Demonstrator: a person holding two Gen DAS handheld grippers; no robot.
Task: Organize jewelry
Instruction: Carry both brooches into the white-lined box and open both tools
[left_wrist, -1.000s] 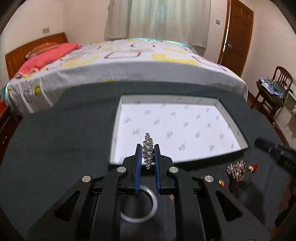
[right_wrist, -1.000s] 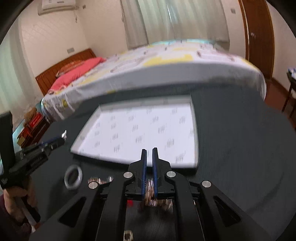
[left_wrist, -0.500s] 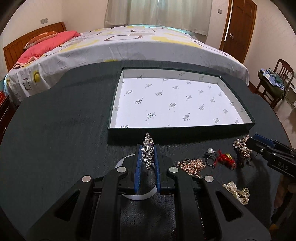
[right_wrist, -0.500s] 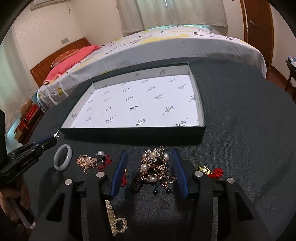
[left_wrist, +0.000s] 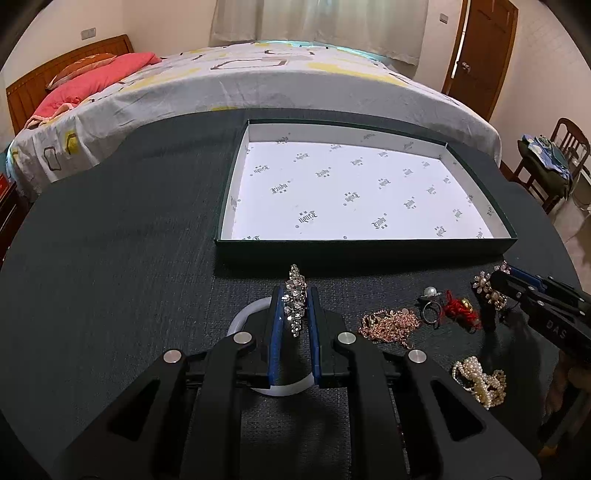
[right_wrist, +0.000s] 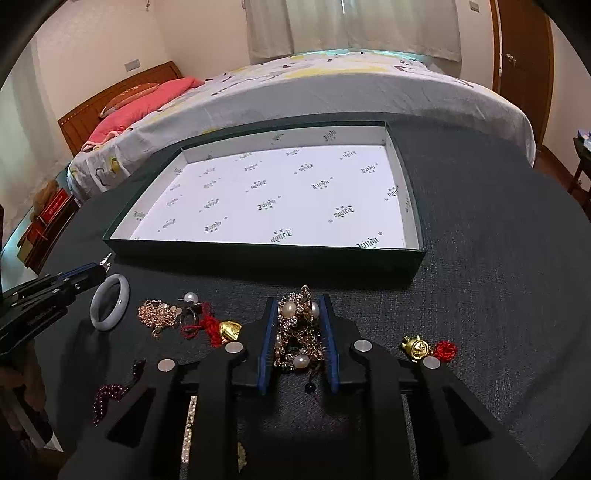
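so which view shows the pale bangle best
The right wrist view: the pale bangle lies whole and unobstructed on the dark cloth, beside the left gripper. In the left wrist view the bangle is mostly hidden behind that gripper's own fingers, only arcs showing.

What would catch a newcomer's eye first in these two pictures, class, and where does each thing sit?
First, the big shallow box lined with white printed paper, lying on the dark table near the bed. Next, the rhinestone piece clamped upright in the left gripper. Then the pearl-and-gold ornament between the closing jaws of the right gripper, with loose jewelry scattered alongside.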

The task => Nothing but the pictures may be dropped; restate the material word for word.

Final answer =>
Demonstrator: a person holding two Gen DAS handheld grippers; no robot.
Task: Organize jewelry
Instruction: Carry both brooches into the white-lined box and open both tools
[left_wrist, -1.000s] 
[right_wrist, -1.000s] 
[left_wrist, -0.500s] 
[right_wrist, -0.500s] 
[left_wrist, +0.000s] 
[right_wrist, +0.000s] 
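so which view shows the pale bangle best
The right wrist view: the pale bangle lies whole and unobstructed on the dark cloth, beside the left gripper. In the left wrist view the bangle is mostly hidden behind that gripper's own fingers, only arcs showing.

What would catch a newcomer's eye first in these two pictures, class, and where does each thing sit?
First, the big shallow box lined with white printed paper, lying on the dark table near the bed. Next, the rhinestone piece clamped upright in the left gripper. Then the pearl-and-gold ornament between the closing jaws of the right gripper, with loose jewelry scattered alongside.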

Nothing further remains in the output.